Table 1 Plate counts and recovery efficiencies for the polyester garment, the stainless steel trays and goggles copolyester lens.
Note
a. Combined bacteria and mould counts
Table 2 Plate counts and recovery efficiencies for latex gloves and EDPM barrier gauntlet
Note
a. Combined bacteria and mould counts
4. DISCUSSION OF RESULTS
Shown in Table 3 is a summary of the results for all of the surface materials. For simplicity, the bacteria and mould counts have been combined as compared to the overall total bacteria count of 6379, there are only 13 total mould counts which is too few to estimate the sampling efficiencies for moulds alone. Although there are likely to be differences in the recovery efficiency of moulds compared to bacteria, fundamentally due to differences in their sizes, the low mould counts are only a small proportion (0.2%) of the total counts. These will have negligible influence on the average recovery efficiency calculations and may also anyway be (rarely) recovered from a cleanroom environment.

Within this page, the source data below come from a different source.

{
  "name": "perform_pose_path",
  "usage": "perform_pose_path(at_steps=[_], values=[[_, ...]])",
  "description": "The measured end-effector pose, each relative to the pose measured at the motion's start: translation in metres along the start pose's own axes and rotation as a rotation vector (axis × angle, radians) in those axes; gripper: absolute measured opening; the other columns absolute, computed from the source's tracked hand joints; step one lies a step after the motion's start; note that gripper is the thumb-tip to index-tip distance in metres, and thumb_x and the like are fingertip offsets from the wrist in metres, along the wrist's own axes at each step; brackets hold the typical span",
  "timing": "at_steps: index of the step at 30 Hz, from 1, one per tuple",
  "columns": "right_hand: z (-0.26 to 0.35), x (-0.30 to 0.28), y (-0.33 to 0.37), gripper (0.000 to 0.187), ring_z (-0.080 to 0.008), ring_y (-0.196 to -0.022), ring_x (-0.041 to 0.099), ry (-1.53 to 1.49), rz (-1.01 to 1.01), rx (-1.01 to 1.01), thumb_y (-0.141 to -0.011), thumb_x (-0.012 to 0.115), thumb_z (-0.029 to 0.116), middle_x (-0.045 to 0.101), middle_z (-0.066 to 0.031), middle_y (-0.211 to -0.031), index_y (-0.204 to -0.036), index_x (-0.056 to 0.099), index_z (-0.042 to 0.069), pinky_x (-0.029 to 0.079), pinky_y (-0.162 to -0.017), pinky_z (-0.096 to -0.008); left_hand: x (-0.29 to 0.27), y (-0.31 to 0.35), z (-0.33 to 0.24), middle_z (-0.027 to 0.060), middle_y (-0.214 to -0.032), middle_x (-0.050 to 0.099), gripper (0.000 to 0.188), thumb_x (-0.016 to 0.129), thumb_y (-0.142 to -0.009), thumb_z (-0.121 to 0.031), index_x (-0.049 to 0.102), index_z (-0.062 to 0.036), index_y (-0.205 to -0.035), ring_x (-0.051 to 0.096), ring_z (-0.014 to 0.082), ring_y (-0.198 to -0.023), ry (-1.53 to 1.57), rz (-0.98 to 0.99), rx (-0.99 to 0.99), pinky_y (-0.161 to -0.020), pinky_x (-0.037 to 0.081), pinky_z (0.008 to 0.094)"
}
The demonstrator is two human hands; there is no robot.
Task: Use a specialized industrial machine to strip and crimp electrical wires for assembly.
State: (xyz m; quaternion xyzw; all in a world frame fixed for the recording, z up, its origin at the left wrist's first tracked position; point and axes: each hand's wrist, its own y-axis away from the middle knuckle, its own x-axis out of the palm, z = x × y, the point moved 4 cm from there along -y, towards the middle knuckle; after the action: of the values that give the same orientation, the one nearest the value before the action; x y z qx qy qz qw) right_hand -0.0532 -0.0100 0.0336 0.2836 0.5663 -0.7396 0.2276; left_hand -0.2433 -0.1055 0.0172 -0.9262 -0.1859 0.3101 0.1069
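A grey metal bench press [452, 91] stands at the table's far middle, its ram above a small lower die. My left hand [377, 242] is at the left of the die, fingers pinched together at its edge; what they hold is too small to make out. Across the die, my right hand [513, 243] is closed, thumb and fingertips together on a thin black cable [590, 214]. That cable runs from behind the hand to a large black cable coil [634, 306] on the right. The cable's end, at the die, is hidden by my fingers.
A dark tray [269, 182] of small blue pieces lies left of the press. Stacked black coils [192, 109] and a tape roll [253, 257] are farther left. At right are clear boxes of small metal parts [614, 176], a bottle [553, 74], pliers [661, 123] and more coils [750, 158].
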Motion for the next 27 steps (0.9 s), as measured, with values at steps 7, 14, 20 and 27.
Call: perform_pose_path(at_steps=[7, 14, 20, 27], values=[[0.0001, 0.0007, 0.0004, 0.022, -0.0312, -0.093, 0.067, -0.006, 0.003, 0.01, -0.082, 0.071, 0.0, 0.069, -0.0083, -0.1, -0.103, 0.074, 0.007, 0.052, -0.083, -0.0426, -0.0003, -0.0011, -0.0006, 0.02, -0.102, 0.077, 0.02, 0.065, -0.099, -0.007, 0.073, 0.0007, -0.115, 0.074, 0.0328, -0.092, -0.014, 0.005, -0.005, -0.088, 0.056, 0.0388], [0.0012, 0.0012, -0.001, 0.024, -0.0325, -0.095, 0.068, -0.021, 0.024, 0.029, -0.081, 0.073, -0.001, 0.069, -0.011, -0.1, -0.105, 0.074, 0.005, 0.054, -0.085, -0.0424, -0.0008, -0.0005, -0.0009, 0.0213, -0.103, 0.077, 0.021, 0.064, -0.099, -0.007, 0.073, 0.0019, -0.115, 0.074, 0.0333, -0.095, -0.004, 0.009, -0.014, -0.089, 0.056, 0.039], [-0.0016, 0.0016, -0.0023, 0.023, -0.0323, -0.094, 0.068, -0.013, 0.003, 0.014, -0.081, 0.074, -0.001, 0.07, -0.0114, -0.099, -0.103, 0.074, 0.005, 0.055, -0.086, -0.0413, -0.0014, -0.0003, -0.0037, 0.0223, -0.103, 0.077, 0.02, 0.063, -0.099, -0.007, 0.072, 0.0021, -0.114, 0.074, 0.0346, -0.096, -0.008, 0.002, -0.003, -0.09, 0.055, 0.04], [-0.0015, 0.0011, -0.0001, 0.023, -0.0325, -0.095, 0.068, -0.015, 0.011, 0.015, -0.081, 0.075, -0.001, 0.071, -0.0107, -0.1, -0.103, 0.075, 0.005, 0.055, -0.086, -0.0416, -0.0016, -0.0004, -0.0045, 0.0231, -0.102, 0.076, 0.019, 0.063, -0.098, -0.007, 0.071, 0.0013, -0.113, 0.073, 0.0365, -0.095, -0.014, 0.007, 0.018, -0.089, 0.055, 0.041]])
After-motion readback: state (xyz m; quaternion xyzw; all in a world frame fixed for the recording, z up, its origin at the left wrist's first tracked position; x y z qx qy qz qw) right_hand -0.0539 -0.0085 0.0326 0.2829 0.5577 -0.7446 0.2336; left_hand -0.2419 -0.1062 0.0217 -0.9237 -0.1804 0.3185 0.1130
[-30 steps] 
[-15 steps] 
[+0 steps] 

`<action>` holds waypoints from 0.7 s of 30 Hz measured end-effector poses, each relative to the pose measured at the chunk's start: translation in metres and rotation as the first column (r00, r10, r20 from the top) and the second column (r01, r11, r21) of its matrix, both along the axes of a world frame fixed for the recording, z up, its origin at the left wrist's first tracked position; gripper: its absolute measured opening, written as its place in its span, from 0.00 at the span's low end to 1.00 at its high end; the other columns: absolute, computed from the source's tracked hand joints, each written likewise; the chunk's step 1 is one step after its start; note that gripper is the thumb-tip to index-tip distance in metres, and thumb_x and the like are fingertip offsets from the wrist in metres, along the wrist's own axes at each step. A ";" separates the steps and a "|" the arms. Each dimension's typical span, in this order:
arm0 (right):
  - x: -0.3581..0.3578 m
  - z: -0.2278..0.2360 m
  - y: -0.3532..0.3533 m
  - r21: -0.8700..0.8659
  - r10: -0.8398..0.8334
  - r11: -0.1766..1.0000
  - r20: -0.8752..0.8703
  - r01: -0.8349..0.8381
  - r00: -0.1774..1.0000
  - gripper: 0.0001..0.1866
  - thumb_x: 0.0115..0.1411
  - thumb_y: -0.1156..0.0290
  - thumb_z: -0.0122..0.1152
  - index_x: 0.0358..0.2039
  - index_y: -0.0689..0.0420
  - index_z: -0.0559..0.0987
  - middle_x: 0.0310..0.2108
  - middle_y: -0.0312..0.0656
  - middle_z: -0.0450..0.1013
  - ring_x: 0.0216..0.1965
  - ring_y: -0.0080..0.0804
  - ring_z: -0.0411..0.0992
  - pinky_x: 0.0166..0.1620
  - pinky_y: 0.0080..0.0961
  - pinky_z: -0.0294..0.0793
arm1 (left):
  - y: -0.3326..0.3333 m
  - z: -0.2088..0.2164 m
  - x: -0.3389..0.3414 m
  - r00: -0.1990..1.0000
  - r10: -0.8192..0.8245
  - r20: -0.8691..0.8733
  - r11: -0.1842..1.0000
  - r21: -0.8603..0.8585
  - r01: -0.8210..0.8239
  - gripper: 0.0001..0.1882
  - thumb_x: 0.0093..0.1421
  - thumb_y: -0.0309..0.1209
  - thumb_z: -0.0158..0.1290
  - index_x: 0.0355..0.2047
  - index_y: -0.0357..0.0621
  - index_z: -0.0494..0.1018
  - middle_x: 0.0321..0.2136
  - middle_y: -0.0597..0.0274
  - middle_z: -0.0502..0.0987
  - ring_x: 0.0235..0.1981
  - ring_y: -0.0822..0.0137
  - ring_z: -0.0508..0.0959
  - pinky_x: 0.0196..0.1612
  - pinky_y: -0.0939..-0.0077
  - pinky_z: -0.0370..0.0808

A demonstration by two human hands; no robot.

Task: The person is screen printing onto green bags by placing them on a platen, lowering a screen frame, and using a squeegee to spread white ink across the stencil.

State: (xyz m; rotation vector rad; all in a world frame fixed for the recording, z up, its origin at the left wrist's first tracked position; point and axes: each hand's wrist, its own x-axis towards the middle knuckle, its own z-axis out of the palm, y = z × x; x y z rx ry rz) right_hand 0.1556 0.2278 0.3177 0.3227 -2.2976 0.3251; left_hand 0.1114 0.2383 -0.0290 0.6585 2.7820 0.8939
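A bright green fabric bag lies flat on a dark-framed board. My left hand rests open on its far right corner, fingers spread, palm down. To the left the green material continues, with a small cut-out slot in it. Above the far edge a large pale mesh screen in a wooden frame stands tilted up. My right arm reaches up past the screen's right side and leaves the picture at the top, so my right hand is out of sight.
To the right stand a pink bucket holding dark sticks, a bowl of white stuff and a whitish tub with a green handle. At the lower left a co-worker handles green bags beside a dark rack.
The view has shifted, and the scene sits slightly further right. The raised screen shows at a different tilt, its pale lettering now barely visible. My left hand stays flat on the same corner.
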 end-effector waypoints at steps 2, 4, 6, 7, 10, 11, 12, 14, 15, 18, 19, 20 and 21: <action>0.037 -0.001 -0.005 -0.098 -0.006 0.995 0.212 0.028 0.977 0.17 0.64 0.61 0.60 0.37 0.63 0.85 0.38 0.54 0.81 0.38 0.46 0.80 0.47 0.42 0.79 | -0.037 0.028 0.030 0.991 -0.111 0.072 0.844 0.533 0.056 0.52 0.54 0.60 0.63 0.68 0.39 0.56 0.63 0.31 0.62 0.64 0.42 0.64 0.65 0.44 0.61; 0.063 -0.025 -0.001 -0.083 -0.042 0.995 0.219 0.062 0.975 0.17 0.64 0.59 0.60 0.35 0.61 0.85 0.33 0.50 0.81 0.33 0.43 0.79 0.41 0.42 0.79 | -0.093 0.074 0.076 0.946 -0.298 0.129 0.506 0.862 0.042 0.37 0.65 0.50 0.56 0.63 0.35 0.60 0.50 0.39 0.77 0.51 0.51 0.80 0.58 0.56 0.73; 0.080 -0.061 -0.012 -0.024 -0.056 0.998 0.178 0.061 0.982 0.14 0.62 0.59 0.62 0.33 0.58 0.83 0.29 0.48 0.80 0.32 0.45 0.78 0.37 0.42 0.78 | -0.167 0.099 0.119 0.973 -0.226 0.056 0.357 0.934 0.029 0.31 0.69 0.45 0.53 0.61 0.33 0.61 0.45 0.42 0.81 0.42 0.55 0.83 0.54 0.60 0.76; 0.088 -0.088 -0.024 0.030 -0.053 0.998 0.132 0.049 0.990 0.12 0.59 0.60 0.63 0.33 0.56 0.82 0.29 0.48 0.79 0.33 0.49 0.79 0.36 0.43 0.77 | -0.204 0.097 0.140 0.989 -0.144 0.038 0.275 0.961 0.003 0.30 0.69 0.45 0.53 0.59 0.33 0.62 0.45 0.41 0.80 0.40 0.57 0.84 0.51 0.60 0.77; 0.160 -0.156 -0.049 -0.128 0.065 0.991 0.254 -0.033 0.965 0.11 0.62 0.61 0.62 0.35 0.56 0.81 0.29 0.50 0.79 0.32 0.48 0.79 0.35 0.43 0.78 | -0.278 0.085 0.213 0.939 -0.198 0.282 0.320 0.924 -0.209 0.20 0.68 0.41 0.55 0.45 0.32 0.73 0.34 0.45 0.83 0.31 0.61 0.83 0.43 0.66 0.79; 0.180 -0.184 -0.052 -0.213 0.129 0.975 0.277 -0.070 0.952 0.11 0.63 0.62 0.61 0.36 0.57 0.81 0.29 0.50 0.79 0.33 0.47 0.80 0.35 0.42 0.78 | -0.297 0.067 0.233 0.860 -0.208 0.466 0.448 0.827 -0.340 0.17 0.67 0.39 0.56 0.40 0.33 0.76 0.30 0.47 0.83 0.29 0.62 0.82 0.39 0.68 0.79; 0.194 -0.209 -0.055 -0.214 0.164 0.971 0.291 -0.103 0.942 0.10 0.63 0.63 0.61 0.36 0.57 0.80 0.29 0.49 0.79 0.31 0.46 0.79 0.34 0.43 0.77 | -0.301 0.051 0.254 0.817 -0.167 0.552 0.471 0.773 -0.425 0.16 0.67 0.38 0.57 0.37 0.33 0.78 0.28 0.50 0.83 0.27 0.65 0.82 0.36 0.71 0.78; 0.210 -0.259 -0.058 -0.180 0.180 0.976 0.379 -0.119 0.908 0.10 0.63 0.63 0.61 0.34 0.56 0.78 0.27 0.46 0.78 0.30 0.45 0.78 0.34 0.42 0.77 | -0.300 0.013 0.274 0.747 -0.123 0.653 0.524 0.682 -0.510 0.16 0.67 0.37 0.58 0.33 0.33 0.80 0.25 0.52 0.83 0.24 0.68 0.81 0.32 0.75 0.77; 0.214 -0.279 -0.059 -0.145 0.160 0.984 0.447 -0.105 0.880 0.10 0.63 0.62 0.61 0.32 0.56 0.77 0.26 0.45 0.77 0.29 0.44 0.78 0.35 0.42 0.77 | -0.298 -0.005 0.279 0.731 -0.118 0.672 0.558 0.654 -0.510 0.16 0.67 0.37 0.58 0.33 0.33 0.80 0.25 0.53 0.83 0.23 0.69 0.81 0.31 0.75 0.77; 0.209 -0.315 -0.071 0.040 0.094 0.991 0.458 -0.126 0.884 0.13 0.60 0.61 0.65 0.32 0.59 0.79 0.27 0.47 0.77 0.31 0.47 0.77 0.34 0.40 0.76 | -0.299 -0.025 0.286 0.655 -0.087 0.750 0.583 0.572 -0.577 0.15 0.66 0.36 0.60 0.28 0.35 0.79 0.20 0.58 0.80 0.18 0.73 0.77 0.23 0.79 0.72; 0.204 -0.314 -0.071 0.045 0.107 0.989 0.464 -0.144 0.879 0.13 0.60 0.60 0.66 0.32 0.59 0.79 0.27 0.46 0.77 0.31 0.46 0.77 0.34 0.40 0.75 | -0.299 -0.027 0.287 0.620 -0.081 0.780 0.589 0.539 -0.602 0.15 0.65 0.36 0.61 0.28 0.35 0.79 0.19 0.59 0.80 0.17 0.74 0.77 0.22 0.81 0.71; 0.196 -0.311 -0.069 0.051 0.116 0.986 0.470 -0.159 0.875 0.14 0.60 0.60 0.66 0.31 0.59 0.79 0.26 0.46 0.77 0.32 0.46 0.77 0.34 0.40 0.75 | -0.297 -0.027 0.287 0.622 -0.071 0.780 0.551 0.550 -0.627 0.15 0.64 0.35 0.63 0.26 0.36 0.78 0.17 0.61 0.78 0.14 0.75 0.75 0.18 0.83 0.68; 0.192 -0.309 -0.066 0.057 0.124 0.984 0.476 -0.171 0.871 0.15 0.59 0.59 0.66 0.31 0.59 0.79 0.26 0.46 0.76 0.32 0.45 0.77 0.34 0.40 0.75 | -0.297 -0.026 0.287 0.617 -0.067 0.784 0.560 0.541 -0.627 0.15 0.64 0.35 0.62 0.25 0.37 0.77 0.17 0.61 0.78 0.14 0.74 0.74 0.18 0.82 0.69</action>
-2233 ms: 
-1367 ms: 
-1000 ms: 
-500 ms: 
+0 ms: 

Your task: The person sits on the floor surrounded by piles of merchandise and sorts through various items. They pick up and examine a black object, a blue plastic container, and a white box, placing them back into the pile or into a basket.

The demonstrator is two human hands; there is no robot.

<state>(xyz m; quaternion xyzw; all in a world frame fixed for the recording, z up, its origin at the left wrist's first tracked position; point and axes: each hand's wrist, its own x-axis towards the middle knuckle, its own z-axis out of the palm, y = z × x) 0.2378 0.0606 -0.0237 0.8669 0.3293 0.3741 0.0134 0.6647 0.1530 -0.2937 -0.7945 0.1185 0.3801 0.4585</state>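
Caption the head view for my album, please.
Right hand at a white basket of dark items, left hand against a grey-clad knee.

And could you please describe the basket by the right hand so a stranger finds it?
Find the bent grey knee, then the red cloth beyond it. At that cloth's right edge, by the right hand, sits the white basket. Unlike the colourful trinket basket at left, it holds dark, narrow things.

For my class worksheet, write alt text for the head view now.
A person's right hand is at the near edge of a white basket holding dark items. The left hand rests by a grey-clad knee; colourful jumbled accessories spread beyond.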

Table 3 Summary of test results
Notes
a. Combined bacteria and mould counts
b. Average of all of the individually calculated recoveries
It can be seen from table 3 that, although all of the five different test materials were simultaneously exposed in the same environment for each of the two trials, there were varying first contact plates (samples A) recorded counts. The stainless steel trays recorded the highest (1384) and both the polyester garment and the latex gloves recording the lowest (789). This could be due to actual variations in the amount of microbial contamination deposited during the exposure period, although previous investigations³ confirmed that exposure in this environment resulted in a relatively even distribution of contamination throughout, or it may also be an indication of the actual plate recovery for the surface sampled. However, as each surface is subjected to an identical second (B) sample at the exact same position, this will address both of these considerations and provide confidence that the results are an accurate reflection of the actual recoveries associated with each surface material.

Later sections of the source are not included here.